With the growth of artificial intelligence (AI)-ready datasets such as the National Health and Nutrition Examination Survey (NHANES), new opportunities for data-driven research are being created, but also generating risks of data exploitation by paper mills. In this work, we focus on two areas of potential concern for AI-supported research efforts. First, we describe the production of large numbers of formulaic single-factor analyses, relating single predictors to specific health conditions, where multifactorial approaches would be more appropriate.

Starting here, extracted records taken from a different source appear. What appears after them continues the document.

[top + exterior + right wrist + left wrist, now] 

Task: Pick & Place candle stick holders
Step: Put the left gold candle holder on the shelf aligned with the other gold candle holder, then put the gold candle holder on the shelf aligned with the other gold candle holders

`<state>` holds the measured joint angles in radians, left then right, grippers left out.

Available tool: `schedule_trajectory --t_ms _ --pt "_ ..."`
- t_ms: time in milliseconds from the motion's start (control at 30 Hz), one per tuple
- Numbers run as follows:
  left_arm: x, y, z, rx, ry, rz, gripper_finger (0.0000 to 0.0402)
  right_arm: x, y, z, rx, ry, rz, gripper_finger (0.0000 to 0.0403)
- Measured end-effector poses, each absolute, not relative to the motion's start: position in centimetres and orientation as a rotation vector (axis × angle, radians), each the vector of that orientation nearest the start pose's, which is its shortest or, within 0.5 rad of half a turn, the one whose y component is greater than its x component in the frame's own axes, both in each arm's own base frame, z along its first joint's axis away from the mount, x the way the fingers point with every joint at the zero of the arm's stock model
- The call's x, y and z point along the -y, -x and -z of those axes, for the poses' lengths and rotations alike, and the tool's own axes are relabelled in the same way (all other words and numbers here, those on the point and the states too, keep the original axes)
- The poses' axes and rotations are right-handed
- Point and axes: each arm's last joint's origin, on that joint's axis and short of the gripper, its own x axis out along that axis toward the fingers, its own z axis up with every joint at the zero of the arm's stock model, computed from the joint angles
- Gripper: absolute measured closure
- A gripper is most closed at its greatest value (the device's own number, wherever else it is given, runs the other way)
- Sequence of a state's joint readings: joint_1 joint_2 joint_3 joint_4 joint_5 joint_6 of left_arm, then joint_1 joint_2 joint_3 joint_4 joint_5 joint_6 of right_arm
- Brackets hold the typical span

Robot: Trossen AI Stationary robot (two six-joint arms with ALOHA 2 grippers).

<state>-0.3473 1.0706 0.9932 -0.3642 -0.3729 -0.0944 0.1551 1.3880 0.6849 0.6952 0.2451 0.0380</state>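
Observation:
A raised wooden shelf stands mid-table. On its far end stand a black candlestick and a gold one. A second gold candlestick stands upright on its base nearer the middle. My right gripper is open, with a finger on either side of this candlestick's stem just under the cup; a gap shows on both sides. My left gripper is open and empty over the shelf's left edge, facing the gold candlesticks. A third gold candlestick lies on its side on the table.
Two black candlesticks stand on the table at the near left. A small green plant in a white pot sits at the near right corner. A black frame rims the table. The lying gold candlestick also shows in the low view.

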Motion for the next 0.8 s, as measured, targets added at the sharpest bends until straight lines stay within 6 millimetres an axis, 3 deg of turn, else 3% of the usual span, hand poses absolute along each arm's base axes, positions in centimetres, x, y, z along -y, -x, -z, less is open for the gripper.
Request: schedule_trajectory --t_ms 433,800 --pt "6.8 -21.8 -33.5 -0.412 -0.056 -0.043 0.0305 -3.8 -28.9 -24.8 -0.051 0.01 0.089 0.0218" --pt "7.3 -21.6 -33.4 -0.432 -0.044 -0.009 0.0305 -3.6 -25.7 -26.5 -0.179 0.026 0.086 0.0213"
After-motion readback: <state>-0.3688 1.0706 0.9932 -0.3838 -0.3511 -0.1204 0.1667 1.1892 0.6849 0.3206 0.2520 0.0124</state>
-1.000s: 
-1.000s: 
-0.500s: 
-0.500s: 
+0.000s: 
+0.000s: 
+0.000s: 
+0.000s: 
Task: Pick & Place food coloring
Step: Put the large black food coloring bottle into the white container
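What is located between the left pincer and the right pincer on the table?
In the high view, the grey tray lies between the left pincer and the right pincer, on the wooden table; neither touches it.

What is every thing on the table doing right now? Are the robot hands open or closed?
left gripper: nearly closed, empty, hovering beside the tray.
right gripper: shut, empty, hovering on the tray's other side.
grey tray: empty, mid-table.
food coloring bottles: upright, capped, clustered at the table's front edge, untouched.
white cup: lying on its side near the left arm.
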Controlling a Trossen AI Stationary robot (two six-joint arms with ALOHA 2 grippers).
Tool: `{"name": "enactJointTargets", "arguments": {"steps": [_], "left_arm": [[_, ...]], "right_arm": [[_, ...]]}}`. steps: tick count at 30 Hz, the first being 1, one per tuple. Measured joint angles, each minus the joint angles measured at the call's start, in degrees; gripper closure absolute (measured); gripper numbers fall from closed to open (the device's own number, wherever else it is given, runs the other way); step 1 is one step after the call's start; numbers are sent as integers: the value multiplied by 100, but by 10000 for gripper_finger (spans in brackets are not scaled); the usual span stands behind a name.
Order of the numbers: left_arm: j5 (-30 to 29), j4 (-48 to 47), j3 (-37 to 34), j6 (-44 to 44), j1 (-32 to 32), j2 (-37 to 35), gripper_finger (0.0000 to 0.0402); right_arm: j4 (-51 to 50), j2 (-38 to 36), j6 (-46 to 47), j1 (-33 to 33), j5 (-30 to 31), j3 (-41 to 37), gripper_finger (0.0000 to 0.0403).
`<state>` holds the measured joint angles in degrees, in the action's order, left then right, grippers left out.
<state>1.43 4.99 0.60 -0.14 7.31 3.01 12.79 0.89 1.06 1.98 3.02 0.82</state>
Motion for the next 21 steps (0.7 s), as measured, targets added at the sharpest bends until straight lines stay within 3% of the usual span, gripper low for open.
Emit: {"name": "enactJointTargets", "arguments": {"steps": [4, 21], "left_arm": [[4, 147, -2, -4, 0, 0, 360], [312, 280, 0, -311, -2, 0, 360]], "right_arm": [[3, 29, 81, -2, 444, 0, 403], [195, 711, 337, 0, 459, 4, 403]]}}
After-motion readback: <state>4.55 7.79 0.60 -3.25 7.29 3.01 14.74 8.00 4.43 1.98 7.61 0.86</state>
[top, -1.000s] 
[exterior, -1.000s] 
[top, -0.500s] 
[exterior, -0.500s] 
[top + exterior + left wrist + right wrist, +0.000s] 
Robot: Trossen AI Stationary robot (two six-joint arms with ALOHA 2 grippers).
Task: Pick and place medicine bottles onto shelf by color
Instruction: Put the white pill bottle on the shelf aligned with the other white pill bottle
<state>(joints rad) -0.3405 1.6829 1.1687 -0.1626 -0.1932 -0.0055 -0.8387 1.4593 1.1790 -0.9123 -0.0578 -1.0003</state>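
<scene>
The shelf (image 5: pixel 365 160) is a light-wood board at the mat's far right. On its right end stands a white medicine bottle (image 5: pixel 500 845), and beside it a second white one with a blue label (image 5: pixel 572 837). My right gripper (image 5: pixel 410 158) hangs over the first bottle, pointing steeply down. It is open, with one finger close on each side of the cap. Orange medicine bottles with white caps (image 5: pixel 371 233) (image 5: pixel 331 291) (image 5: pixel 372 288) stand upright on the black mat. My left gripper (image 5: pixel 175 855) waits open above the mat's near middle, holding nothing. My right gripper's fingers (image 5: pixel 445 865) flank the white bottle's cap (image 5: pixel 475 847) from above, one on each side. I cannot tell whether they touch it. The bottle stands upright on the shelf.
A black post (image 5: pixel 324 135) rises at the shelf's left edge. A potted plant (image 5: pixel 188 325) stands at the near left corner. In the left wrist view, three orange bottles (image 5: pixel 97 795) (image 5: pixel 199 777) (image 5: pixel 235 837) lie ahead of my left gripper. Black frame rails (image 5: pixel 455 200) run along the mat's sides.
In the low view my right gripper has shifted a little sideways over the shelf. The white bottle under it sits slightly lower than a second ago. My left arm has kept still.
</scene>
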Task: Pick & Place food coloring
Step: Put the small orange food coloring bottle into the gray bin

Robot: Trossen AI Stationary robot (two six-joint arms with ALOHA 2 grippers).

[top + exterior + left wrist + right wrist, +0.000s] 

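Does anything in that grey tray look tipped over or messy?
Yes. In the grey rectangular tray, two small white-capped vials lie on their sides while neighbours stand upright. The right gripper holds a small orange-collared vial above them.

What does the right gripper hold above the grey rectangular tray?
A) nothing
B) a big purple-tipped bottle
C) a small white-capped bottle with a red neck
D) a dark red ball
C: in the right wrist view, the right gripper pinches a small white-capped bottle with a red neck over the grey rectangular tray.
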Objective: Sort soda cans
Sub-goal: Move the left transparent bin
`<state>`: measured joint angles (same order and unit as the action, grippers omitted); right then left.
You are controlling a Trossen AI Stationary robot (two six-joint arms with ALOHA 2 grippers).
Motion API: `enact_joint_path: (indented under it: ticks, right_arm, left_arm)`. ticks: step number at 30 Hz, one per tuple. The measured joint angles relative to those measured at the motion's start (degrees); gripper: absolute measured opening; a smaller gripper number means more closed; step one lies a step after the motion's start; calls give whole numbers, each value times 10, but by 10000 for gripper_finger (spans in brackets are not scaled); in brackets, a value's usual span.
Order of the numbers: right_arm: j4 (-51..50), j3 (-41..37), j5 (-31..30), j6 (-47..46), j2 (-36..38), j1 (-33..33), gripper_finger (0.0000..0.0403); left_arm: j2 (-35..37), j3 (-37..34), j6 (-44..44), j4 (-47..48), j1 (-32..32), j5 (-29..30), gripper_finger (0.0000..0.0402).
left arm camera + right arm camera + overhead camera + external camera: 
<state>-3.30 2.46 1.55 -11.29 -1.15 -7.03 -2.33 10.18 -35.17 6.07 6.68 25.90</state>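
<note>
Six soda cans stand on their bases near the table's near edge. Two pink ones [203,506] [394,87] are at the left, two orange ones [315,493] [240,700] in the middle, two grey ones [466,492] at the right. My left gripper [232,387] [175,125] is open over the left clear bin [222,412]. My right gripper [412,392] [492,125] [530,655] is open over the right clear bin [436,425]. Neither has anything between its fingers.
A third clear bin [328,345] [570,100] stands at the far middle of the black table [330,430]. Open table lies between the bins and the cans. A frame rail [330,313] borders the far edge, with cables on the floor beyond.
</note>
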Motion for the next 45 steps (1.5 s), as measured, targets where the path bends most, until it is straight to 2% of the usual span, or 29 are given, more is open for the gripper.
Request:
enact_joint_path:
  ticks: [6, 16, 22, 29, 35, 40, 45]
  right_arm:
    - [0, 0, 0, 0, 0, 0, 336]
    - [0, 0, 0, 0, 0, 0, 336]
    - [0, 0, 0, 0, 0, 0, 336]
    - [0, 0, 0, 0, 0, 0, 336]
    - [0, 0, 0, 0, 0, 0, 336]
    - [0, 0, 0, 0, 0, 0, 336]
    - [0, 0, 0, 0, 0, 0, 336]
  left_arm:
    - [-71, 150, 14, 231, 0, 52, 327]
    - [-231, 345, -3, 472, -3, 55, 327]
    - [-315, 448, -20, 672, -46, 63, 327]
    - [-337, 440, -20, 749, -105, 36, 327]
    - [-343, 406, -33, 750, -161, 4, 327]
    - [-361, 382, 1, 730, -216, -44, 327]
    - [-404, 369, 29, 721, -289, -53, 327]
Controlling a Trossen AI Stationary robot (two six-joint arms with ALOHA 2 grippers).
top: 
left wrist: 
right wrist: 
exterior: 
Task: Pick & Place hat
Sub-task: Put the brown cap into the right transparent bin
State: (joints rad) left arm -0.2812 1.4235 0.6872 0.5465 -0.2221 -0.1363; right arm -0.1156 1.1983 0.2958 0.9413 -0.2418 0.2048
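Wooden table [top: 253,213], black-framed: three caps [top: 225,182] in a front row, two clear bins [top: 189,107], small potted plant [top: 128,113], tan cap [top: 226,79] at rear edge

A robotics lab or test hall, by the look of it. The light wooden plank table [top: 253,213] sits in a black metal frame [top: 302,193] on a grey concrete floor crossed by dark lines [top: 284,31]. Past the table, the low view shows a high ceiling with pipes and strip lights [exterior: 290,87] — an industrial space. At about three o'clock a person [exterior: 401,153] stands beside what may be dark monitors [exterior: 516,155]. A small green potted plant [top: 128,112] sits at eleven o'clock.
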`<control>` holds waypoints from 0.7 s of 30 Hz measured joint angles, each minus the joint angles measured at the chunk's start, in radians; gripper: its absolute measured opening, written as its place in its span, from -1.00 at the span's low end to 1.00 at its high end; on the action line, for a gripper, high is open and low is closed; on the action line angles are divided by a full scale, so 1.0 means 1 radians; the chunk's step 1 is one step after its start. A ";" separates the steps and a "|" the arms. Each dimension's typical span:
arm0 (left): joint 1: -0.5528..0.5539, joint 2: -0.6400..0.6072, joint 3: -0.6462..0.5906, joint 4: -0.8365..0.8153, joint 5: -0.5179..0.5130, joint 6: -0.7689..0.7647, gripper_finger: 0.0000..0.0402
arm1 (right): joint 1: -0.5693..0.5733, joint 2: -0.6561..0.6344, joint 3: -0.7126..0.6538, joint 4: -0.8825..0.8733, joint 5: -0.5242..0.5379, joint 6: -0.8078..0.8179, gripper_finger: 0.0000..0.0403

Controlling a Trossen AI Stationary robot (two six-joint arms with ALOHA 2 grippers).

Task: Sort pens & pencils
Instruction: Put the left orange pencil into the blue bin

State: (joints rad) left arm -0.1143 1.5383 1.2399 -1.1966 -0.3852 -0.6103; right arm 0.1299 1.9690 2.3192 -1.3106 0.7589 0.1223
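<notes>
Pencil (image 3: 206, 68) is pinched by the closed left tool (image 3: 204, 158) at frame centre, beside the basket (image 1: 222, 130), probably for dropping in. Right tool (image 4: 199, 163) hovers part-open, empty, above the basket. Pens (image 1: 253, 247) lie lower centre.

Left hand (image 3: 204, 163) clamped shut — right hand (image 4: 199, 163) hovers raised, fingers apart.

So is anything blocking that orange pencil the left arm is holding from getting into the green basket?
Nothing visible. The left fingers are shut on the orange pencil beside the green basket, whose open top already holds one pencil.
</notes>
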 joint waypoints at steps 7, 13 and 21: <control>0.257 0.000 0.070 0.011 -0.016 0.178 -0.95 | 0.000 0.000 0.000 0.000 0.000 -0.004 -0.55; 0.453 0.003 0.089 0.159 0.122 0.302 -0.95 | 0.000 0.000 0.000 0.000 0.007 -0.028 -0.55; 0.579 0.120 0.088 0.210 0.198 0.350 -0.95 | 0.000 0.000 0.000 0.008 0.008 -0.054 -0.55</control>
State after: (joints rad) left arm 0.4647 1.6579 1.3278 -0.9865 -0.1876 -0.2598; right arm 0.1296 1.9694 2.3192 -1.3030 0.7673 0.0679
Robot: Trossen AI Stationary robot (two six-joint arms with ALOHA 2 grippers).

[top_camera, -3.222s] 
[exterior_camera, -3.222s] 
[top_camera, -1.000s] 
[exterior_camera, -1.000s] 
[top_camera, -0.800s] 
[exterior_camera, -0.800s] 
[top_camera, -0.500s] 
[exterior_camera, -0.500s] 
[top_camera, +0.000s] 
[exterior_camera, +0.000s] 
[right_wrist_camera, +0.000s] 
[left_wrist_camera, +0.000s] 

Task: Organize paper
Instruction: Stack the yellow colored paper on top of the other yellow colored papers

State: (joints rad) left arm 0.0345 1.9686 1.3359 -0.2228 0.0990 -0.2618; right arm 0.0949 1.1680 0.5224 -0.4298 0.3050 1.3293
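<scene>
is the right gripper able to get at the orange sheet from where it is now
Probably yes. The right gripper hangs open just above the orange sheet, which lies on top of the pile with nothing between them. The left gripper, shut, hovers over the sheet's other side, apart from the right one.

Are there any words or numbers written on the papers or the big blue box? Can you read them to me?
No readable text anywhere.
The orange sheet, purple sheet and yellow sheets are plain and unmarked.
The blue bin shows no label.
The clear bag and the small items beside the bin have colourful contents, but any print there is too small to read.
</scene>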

Employing AI-supported single-factor approaches removes context from research, fails to capture interactions, avoids false discovery correction, and is an approach that can easily be adopted by paper mills. Second, we identify risks of selective data usage, such as analyzing limited date ranges or cohort subsets without clear justification, suggestive of data dredging, and post-hoc hypothesis formation. Using a systematic literature search for single-factor analyses, we identified 341 NHANES-derived research papers published over the past decade, each proposing an association between a predictor and a health condition from the wide range contained within NHANES. We found evidence that research failed to take account of multifactorial relationships, that manuscripts did not account for the risks of false discoveries, and that researchers selectively extracted data from NHANES rather than utilizing the full range of data available. Given the explosion of AI-assisted productivity in published manuscripts (the systematic search strategy used here identified an average of 4 papers per annum from 2014 to 2021, but 190 in 2024-9 October alone), we highlight a set of best practices to address these concerns, aimed at researchers, data controllers, publishers, and peer reviewers, to encourage improved statistical practices and mitigate the risks of paper mills using AI-assisted workflows to introduce low-quality manuscripts to the scientific literature.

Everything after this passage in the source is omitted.